# [Problem details]
Only lines with the word "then" belong in the answer; copy them from the records below.

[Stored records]
■ ■ ■ ■ ■ ■ ■
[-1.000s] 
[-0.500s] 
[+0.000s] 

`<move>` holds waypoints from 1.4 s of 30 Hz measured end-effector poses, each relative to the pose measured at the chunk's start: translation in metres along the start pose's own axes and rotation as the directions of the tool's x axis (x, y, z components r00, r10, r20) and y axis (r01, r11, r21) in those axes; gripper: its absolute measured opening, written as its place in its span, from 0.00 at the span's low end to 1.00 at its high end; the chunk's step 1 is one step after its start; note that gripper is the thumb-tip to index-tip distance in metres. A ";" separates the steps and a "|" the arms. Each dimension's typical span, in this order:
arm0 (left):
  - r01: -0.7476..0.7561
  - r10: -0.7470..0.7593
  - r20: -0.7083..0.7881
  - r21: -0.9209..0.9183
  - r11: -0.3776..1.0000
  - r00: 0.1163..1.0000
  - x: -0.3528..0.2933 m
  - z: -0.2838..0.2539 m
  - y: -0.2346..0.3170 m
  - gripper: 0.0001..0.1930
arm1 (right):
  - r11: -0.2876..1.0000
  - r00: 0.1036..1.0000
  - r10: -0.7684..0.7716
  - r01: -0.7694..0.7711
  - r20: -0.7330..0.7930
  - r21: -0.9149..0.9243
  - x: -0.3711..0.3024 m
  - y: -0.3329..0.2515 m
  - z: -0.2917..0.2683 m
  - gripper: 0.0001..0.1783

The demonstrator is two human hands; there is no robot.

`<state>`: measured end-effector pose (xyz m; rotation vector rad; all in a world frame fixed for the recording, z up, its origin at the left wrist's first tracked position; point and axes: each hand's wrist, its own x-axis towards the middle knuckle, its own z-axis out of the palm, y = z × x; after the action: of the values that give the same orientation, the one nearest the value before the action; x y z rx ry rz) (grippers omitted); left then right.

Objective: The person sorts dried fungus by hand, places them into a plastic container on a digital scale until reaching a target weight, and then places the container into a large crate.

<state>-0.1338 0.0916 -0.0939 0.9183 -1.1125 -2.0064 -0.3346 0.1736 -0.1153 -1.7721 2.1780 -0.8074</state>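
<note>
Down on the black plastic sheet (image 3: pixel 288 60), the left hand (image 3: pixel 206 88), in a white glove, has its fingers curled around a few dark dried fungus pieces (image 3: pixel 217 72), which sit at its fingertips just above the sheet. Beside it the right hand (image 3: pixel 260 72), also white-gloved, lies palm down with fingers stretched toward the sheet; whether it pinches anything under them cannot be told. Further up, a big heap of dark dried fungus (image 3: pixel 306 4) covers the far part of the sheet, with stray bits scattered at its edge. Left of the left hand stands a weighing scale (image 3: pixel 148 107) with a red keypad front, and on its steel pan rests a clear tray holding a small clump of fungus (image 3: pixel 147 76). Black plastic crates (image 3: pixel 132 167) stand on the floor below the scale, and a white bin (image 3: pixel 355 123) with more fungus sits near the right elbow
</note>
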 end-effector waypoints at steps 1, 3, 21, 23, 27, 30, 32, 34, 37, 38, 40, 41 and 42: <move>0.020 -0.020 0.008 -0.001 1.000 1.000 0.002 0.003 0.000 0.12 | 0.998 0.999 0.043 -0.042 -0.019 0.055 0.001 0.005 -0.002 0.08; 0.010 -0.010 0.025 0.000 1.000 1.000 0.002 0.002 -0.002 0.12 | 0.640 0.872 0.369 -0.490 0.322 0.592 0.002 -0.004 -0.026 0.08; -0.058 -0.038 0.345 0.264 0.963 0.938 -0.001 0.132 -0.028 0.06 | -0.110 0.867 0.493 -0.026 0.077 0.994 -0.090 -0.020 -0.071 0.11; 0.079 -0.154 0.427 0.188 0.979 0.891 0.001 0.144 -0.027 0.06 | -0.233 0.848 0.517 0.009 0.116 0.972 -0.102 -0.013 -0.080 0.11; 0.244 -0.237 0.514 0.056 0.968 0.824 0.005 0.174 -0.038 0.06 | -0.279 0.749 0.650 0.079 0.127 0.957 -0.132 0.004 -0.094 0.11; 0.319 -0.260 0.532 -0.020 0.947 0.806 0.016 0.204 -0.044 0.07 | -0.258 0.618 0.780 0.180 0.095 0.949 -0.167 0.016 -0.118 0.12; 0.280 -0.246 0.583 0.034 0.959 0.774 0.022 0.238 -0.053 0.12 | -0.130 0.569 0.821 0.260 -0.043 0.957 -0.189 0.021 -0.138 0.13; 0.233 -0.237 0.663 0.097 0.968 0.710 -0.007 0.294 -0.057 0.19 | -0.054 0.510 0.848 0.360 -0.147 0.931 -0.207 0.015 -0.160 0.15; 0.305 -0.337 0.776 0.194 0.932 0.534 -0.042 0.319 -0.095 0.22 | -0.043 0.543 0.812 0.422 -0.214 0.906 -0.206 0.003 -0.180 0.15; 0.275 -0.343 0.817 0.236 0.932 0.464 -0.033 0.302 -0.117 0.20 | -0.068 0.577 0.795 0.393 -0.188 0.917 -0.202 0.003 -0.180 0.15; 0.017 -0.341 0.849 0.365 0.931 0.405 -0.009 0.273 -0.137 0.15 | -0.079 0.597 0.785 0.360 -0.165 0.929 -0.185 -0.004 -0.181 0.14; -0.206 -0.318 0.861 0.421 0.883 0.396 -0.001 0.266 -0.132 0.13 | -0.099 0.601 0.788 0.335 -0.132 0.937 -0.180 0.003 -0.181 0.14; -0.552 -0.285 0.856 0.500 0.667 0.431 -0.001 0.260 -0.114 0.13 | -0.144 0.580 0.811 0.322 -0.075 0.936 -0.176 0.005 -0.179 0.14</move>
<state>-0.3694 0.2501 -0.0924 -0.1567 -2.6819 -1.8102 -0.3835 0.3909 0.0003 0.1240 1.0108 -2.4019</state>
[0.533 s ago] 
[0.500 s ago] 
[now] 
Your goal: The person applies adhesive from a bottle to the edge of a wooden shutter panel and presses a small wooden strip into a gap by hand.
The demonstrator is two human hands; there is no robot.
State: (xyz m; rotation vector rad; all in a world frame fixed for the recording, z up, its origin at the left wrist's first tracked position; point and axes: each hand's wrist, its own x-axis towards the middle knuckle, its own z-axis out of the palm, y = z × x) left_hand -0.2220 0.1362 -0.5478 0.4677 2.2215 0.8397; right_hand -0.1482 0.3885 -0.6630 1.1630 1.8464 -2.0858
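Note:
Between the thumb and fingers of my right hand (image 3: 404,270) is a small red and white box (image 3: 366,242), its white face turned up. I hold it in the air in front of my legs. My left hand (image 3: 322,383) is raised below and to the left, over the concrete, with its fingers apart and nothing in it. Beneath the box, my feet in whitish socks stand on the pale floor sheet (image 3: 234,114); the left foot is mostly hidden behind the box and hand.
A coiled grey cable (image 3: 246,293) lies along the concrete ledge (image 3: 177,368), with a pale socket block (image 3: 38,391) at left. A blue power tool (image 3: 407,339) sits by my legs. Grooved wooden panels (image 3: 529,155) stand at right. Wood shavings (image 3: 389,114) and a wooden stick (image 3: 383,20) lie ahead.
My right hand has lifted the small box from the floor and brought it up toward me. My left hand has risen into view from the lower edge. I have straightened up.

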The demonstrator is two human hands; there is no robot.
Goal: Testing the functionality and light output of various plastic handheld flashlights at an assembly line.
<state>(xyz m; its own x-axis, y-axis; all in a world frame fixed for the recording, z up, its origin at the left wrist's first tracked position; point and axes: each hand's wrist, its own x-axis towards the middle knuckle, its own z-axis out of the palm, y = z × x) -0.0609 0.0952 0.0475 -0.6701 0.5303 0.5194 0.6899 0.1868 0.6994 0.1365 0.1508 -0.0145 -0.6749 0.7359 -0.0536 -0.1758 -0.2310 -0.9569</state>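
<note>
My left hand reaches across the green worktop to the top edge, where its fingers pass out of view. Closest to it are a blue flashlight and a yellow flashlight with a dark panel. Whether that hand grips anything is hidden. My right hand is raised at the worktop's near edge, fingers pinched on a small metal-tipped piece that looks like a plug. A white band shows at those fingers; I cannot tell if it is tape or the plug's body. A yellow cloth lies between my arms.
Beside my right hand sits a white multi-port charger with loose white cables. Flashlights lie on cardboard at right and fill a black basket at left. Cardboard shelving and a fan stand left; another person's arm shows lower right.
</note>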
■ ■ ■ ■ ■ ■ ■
# [Output below]
`<state>`: measured end-effector pose (xyz m; rotation vector rad; all in a world frame fixed for the recording, z up, its origin at the left wrist's first tracked position; point and axes: each hand's wrist, its own x-axis towards the middle knuckle, its own z-axis out of the palm, y = z × x; after the action: of the values that give the same orientation, the one nearest the value before the action; x y z rx ry rz) (grippers omitted); left then right.
Objective: The person sorts dried fungus by hand, places them into a plastic container on a digital scale until reaching a target weight, and then places the container into a large crate.

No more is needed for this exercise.